Please note that this post, first published over a year ago, may now be out of date.
Today in 2012, AWS announced DynamoDB.
DynamoDB was one of AWS’ first steps into cloud components with more than a basic behaviour. Before then the split was, I’d argue, polarised either for services so simple their abbreviations began with “S”: SQS, SNS, S3, and so on — or, on the other hand, the Turing completeness and complexity of things like EC2 compute.
DynamoDB marked out a new direction into managed services in the cloud, soon becoming AWS’ fastest-growing service. Although it’s part of AWS, you could imagine the same tech stack working out as a standalone, back-end SaaS offering.
In the rest of this article I’m going to run through how DynamoDB got to be the service it is today.

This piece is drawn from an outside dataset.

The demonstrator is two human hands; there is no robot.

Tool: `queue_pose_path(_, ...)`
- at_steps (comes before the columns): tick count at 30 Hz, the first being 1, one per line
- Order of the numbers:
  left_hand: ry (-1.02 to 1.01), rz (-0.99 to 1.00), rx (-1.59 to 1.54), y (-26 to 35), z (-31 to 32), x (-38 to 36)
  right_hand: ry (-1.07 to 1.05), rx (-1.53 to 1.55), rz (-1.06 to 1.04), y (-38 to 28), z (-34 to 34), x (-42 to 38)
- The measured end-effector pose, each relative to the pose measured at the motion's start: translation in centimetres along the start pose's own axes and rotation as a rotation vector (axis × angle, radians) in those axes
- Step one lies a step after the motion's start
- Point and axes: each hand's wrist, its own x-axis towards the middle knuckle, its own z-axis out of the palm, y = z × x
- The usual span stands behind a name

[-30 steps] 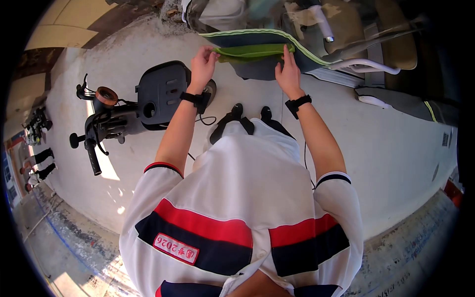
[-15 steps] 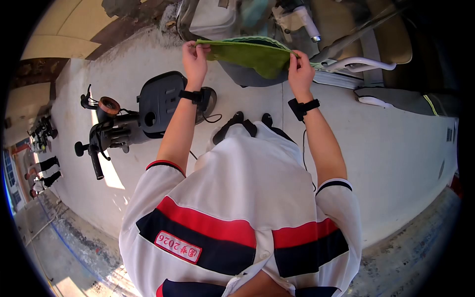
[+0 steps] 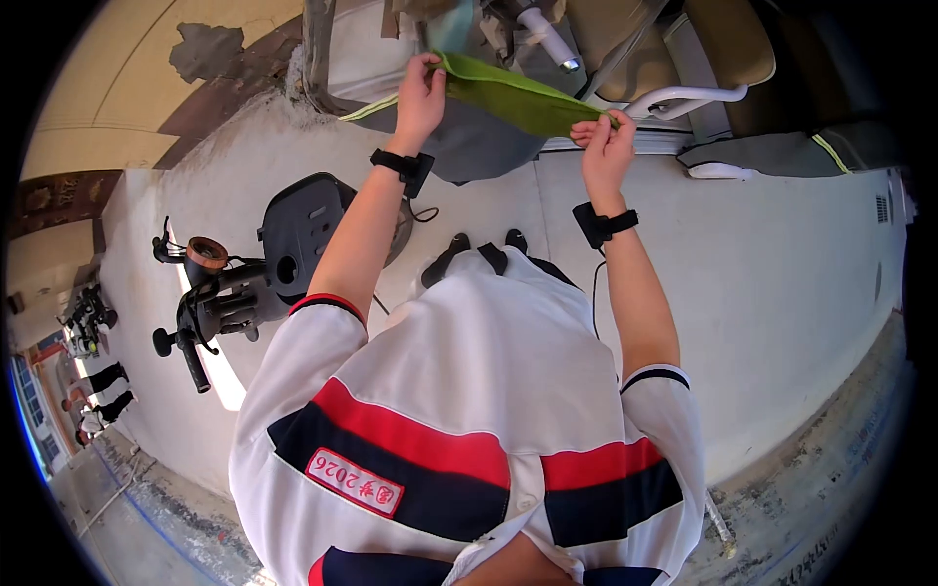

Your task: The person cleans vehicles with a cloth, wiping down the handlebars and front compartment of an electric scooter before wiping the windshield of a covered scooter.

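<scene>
A green cloth (image 3: 513, 96) is stretched between my two hands near the top of the view. My left hand (image 3: 421, 98) pinches its left end, fingers closed on the edge. The other end is gripped by my right hand (image 3: 605, 146), between thumb and fingers. Behind and below the cloth hangs a grey cover (image 3: 479, 146) with a pale reflective strip, draped over the front of a vehicle with a white handlebar grip (image 3: 549, 41). Black straps with small boxes sit on both wrists.
A dark electric scooter (image 3: 308, 230) stands at the left on the pale floor. Tan seats (image 3: 728, 44) and a white curved armrest (image 3: 684, 96) are at the upper right. Two people (image 3: 98, 400) are far off at the left edge. A thin cable hangs from each wrist.
Both hands have shifted to the right, the left one also upward. The cloth now slants down to the right and looks narrower, and more of the grey cover shows.
</scene>
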Motion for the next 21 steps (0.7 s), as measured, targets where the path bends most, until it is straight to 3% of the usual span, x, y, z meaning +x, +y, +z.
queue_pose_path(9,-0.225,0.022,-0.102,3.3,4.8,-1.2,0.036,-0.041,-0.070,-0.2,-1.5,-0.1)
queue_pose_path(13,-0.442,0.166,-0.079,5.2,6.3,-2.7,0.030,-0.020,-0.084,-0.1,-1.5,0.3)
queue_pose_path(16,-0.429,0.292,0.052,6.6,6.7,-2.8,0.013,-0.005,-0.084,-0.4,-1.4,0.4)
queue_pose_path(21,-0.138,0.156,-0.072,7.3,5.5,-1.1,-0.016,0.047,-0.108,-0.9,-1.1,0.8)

A NoSQL database for utility cloud
DynamoDB, to me, is less of a database and more of a key-value store with extras. That’s not to diminish it. You get durability promises that popular rivals Redis and memcached would struggle to offer. You can query documents by their key, but you can also get secondary indexing without having to build that yourself.
DynamoDB was far from the first non-SQL database service; it wasn’t even the first NoSQL-type database in the cloud. Even so, AWS’ backing has made it widely known and used. The existing RDS offering was already a really useful way to get some undifferentiated heavy lifting to happen. If you think about it though, a DBMS is usually Turing-complete like compute. You can run SQL or something like it; you might have triggers and stored procedures. Remember too that if you break that, it’s your responsibility.
Here’s a weird detail though. More and more databases with the properties of NoSQL offerings let you talk SQL, or something like it. Couchbase uses N1QL; RavenDB has RQL; MongoDB has a JDBC SQL driver in beta. And for DynamoDB, you get PartiQL. Of course, if you want a database that supports actual SQL syntax, there are plenty in the market.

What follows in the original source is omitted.